Imagine a linear track of value. Each commodity has five markers on the track:

  1. Historical market high (plus a date/age?)
  2. Historical market low (plus a date/age?)
  3. Current price
  4. Price at the end of last turn/epoch
  5. Price at the end of the turn/epoch before last

That would seem to sum most of the really basic data needed for market behaviours: trend, range, and velocity. (Later update: Of course it misses volume, which is also key)

I wonder?

This is such a curiously ungainly area for a game.

Introducing the very modern major mogul

This is a temporarily named place holder with apologies to Gilbert & Sullivan. It is all in early gestation and may yet be stillborn.

Core problem: Iterative exploitation of leverage opportunities across a three-layered market: Production/sales, transport, futures.

Core concepts: factories, multi-typed transport (road, rail, sea/canal, air etc), 18XX technology/obsolescence, player-grown undirected graph of transport-coloured edges, speculative futures market, demand-based pricing market, hedge operations

In short this is a melange of notions that muddled through the shampoo while in the shower.

Backing up the Ooze

The L&MR has moved back to Liverpool and the smal town of Selby has inserted itself between York and Sheffield (which is at least mildly historically accurate). This puts both the L&MR and L&SR three builds away from the hinge-point in Peterborough, and gives the three southern companies time to start soaking up the northern connectivity to London (Peterborough/London or Peterborough/Cambridge/London), thus moderating the early income power of the northerns, weakening the hinge point of Peterborough and encouraging the northerns to more strongly nest their track around Manchester, Leeds and Sheffield while remaining positioned for both mutual merger and possible assault on the EUR via Peterborough. I’d guess that in a third or more of games the northerns won’t reach London before the 3rd General dividend, which is a nice quality point of variance and control. As a side effect it also makes the Peterborough/Grimsby link a lynch pin in the southern’s assault on the northerns, which seems reasonable, while also making complete northern/southern segregation until the late game quite surprisingly viable – if turn order is good it is now possible for the northerns to prevent the southerns from merging into them quickly/easily.

So far so good.

Another thought model struck however. Instead of simply auctioning the first shares of the 5 initial companies in order, how about allowing it to mess about a bit?
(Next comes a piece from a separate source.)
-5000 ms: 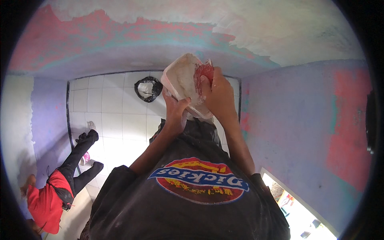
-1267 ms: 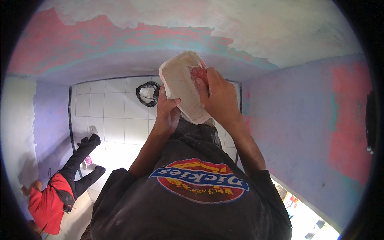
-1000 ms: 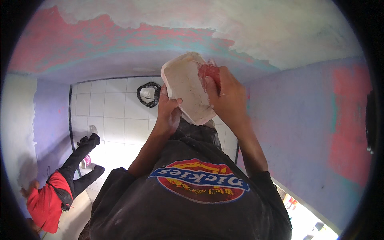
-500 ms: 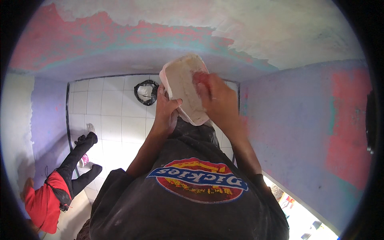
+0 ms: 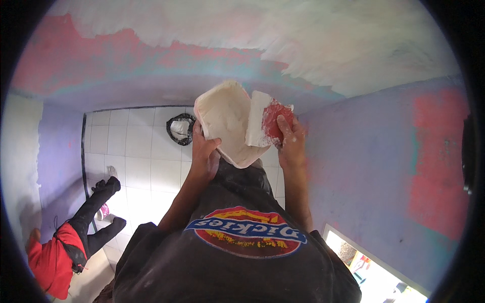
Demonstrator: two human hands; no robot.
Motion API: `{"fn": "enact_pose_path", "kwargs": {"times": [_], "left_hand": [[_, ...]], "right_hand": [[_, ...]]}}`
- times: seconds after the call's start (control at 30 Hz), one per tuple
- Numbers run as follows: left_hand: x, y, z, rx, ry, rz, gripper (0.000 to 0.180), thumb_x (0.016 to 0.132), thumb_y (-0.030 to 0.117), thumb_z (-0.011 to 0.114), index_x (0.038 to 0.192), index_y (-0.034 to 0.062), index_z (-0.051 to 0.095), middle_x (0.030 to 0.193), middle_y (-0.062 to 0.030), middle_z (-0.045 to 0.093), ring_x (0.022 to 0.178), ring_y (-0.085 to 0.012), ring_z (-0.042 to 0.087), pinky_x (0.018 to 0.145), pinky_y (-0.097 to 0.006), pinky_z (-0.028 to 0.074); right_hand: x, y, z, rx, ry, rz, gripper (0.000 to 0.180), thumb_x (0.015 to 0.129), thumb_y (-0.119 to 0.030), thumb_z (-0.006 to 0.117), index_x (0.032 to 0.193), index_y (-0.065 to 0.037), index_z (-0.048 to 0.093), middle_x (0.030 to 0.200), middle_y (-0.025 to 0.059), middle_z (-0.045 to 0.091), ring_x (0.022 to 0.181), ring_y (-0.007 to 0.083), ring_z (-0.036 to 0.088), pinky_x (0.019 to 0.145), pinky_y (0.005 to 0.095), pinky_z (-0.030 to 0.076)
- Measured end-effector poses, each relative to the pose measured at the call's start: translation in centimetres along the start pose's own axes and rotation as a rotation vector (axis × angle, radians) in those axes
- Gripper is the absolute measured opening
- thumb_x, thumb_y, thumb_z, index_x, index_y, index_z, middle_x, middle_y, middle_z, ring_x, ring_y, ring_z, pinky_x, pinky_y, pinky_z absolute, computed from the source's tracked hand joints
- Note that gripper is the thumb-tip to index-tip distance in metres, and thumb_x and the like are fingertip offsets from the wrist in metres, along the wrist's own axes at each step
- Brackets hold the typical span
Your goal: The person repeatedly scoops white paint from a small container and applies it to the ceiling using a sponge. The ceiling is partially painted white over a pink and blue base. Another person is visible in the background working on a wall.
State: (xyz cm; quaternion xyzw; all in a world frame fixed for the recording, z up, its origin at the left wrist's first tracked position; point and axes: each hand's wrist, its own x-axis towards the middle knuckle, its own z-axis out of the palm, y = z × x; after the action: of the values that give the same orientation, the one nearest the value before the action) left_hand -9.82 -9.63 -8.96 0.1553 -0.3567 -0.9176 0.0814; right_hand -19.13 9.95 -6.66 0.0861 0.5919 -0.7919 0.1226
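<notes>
Head view, looking down past my dark shirt [image 5: 232, 280]: my left hand [image 5: 206, 151] grips a pale tray [image 5: 199, 115] by its left side, thumb hooked over the rim and fingers wrapped around the outside. The tray is out in front of me, above my legs, turned so that its far end leans left and its near end right. White paste [image 5: 225, 113] coats its inside. My right hand [image 5: 292, 144] pinches a flat red scraper [image 5: 276, 121], thumb pressed on the face I see; the other fingers are mostly hidden behind it. Paste covers the scraper's left part and streaks the red. That left edge overlaps the tray's right rim from up here; whether they touch, I cannot tell.

On the tiled floor [image 5: 139, 171], left of the tray, sits a black plastic bag [image 5: 172, 137] with something white inside. The far wall [image 5: 151, 86] is lilac low down, with turquoise, pink and whitish patches higher up. The right wall [image 5: 353, 166] is lilac too, with pink at its right. Near left, a co-worker in a red top [image 5: 50, 265] stands by the left wall [image 5: 60, 146], a pink-and-white container [image 5: 102, 211] beside their legs.
</notes>
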Motion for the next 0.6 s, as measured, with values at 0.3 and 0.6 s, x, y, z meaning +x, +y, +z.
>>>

Proposal: The game starts with the auction of a share of the L&MR. The next player can auction either a share of the L&SR or another share of the L&MR. The player after that can auction the next company in order that hasn’t sold a share yet, or a share from any earlier company which still has unsold shares. Each share sale would be accompanied by a free track build.

This feels like an astoundingly Bad Idea (tm), but it is also kinda cute and appealing. I’m pretty sure I shouldn’t do it.